### WHAT IS REQUIRED
Every line below that carries the word "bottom" needs to be copied.

Saved data entries:
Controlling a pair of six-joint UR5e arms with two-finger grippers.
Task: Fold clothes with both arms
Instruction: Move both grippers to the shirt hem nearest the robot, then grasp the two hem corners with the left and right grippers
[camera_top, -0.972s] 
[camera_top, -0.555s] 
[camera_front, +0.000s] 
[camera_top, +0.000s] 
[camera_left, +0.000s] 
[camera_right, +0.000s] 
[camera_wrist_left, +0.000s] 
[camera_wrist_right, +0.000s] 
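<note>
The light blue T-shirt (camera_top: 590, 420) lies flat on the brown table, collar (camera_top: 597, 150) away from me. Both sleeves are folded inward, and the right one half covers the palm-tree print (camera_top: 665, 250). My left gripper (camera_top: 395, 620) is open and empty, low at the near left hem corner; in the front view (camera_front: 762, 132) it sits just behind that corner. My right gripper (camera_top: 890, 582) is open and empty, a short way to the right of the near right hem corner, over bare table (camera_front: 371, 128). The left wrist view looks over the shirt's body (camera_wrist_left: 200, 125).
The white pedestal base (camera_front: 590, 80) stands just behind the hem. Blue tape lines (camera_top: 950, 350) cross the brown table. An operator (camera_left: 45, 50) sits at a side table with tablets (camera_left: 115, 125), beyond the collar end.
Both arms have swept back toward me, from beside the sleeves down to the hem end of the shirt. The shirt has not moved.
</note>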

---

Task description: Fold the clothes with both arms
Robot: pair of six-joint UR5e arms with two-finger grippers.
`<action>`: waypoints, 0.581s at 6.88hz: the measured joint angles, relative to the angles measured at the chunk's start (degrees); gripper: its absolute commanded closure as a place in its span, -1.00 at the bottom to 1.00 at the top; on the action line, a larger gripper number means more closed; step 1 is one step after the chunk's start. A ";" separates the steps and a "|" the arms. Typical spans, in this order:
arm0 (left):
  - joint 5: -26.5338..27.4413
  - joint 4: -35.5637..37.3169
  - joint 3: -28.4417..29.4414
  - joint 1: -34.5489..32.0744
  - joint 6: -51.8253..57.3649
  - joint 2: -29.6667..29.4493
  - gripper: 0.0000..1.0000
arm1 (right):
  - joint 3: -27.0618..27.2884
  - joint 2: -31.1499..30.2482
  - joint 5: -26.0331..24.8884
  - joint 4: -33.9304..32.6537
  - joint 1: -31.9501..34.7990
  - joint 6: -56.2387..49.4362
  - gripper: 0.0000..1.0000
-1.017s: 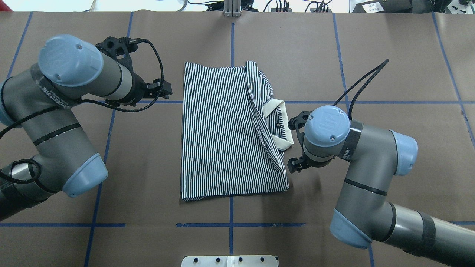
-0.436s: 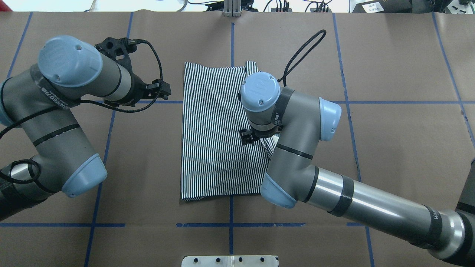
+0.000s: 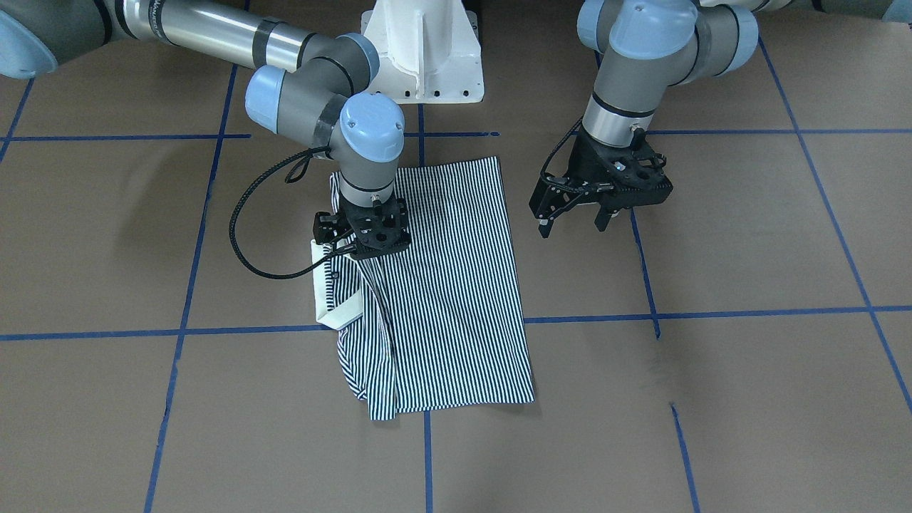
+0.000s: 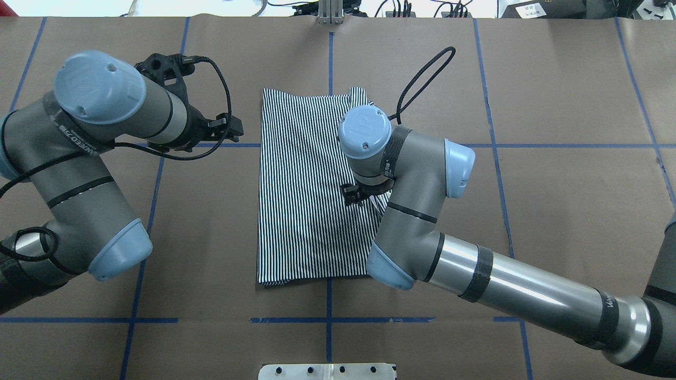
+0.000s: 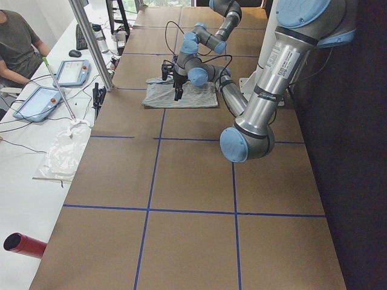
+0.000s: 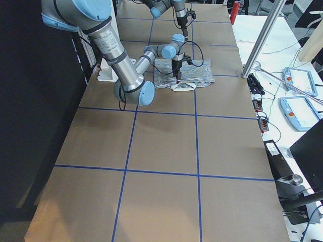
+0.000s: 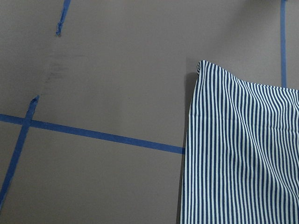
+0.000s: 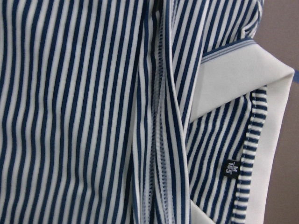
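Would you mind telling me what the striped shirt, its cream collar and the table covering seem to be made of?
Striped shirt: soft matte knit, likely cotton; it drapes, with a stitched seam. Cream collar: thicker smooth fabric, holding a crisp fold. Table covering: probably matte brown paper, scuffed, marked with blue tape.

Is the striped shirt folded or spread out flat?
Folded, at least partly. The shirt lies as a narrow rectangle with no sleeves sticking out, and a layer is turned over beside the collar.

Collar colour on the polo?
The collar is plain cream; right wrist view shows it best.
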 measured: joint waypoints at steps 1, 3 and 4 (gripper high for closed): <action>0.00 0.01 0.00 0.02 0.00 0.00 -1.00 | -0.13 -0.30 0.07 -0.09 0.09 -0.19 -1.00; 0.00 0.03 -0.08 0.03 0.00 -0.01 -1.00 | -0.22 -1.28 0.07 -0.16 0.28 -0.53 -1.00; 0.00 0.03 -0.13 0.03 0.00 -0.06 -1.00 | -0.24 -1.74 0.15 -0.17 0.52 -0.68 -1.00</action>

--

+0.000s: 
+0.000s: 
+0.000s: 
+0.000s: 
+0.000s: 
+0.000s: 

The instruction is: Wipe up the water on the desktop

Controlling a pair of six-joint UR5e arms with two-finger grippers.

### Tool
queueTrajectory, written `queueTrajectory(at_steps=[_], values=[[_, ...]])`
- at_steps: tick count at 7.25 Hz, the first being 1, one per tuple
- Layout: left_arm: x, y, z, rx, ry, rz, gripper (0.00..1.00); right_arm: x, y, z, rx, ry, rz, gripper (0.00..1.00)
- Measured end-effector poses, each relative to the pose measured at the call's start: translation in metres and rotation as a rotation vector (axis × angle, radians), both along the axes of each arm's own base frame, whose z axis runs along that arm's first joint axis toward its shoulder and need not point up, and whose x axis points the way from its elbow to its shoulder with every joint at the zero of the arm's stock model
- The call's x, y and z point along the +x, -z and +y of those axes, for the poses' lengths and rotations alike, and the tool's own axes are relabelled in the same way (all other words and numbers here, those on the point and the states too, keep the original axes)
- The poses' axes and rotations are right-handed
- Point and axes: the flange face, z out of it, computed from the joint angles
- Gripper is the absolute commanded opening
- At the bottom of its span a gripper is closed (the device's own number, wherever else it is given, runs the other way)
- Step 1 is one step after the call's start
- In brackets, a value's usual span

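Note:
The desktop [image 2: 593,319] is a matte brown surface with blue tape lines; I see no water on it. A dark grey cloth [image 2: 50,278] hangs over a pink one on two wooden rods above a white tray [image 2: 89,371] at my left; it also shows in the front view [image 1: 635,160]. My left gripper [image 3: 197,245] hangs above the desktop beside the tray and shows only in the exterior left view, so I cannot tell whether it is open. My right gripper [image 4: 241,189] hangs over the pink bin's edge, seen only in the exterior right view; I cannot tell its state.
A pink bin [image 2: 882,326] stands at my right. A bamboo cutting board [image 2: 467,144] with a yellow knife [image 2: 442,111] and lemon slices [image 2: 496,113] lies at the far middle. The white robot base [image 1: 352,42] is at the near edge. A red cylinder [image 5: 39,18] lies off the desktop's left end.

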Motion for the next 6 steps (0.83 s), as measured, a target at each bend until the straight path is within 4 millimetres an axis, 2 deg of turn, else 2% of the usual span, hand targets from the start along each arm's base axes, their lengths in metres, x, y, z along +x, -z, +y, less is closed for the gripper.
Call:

### ANSWER SECTION
`<action>`: waypoints, 0.581s at 6.88hz: the measured joint angles, relative to the angles measured at the chunk's start (degrees); gripper: its absolute commanded closure as a place in its span, -1.00 at the bottom to 1.00 at the top; on the action line, a larger gripper number means more closed; step 1 is one step after the chunk's start. A ";" separates the steps and a "|" the arms. Typical spans, in this order:
- At the bottom of its span a gripper is closed (the device's own number, wherever else it is given, runs the other way)

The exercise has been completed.